» Brief
Whenever "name" occurs in a line of the material, list that line.

» Collected material
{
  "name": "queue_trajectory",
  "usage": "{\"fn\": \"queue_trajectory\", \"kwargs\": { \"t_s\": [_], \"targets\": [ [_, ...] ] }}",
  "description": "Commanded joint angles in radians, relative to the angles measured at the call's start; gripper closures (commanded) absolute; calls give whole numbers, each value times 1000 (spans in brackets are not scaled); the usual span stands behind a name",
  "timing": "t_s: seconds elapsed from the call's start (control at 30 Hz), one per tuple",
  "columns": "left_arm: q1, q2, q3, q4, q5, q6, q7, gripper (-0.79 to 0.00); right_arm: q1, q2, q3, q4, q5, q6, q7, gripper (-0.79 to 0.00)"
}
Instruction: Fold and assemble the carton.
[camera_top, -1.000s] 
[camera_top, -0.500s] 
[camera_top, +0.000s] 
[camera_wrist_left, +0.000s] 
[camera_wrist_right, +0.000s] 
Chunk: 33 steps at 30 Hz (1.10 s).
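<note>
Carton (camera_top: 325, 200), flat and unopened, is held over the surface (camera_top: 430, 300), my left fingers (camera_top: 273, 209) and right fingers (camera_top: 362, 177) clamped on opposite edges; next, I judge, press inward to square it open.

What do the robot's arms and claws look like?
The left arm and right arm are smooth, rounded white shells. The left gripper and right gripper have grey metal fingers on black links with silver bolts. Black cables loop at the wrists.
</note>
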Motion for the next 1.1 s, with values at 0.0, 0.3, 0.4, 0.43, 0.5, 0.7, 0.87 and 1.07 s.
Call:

» Result
  "name": "queue_trajectory",
  "description": "Commanded joint angles in radians, relative to the angles measured at the call's start; gripper closures (commanded) absolute; calls give whole numbers, each value times 1000 (spans in brackets are not scaled); the usual span stands behind a name",

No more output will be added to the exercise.